• EXERCISE PROMPT
Where the line containing "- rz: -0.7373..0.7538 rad" appears below, start there and repeat each line exactly to the end. Leave the pictures out.

• COLLECTED MATERIAL

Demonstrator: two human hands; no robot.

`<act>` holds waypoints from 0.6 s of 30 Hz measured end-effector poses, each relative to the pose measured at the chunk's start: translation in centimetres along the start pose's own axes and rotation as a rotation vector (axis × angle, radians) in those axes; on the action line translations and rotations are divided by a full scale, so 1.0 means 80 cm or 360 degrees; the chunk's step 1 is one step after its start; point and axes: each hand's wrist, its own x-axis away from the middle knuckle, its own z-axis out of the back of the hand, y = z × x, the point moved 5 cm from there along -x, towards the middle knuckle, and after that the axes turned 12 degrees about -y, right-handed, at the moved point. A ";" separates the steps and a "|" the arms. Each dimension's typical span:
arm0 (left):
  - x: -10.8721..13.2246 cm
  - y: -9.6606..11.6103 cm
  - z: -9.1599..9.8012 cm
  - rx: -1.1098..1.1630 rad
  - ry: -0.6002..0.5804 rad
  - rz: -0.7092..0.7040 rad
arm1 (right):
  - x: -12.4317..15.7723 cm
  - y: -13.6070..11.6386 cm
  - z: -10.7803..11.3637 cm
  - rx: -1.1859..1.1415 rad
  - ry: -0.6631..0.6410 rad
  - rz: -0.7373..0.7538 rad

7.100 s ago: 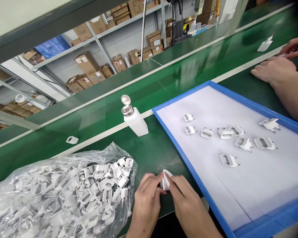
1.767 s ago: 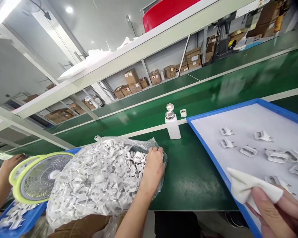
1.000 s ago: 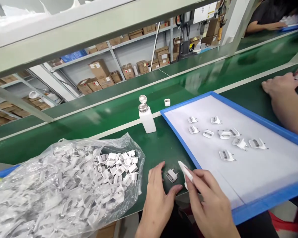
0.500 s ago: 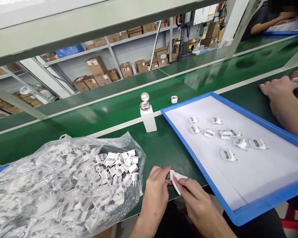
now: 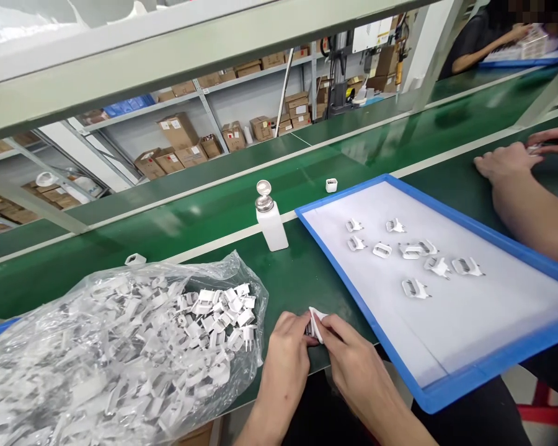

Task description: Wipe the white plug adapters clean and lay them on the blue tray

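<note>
Pinched in the fingers of my left hand point(image 5: 286, 347) is a white plug housing point(image 5: 309, 331), mostly hidden, with a dark inside showing. My right hand point(image 5: 353, 353) presses a folded white cloth point(image 5: 317, 322) against it, fingers closed. Both hands meet over the front edge of the green worktop. To the left lies a clear plastic bag point(image 5: 263, 297) heaped with similar white plug housings point(image 5: 214, 316). On the right, a blue-rimmed tray point(image 5: 353, 282) lined with white carries several loose plug housings point(image 5: 413, 288), some with pins showing.
A white pump bottle point(image 5: 273, 227) with a metal top stands between bag and tray. Single housings lie on the green belt point(image 5: 214, 214) behind. Another person's hands point(image 5: 511, 164) work at the right. A beam point(image 5: 167, 59) crosses above; boxes point(image 5: 177, 130) fill the shelves beyond.
My right hand has drawn closer to my left, and the cloth now sits bunched against the housing. Housings on the belt have shifted rightward relative to the bottle. The view has turned slightly.
</note>
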 end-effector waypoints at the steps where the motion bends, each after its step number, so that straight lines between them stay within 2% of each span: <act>1: 0.000 0.000 0.000 -0.0019 0.0024 0.0004 | 0.001 -0.001 -0.003 0.0019 0.0017 0.0001; 4: 0.002 0.000 -0.001 -0.0078 0.0113 -0.0033 | 0.011 -0.006 -0.011 0.0036 0.0058 0.0031; 7: 0.003 -0.001 -0.001 -0.0065 0.0133 -0.0058 | 0.010 -0.003 -0.012 -0.0170 -0.0053 -0.0060; 13: 0.009 -0.004 0.002 0.0056 0.0159 -0.0003 | -0.034 0.006 0.031 -0.0532 -0.0222 -0.0307; 18: 0.030 0.019 0.012 0.0289 0.0283 -0.0240 | -0.036 0.012 0.060 -0.0951 -0.0314 -0.0555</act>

• RESPONSE AREA
  - rz: -0.7373..0.7538 rad

7.100 s ago: 
1.767 s ago: 
1.000 s ago: 
0.500 s ago: 
now: 

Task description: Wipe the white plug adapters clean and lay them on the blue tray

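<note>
Pinched in the fingers of my left hand point(image 5: 286, 347) is a white plug housing point(image 5: 309, 331), mostly hidden, with a dark inside showing. My right hand point(image 5: 353, 353) presses a folded white cloth point(image 5: 317, 322) against it, fingers closed. Both hands meet over the front edge of the green worktop. To the left lies a clear plastic bag point(image 5: 263, 297) heaped with similar white plug housings point(image 5: 214, 316). On the right, a blue-rimmed tray point(image 5: 353, 282) lined with white carries several loose plug housings point(image 5: 413, 288), some with pins showing.
A white pump bottle point(image 5: 273, 227) with a metal top stands between bag and tray. Single housings lie on the green belt point(image 5: 214, 214) behind. Another person's hands point(image 5: 511, 164) work at the right. A beam point(image 5: 167, 59) crosses above; boxes point(image 5: 177, 130) fill the shelves beyond.
My right hand has drawn closer to my left, and the cloth now sits bunched against the housing. Housings on the belt have shifted rightward relative to the bottle. The view has turned slightly.
</note>
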 end-effector waypoints at the steps where the motion bends, each after its step number, so that straight lines between them stay within 2% of each span: <act>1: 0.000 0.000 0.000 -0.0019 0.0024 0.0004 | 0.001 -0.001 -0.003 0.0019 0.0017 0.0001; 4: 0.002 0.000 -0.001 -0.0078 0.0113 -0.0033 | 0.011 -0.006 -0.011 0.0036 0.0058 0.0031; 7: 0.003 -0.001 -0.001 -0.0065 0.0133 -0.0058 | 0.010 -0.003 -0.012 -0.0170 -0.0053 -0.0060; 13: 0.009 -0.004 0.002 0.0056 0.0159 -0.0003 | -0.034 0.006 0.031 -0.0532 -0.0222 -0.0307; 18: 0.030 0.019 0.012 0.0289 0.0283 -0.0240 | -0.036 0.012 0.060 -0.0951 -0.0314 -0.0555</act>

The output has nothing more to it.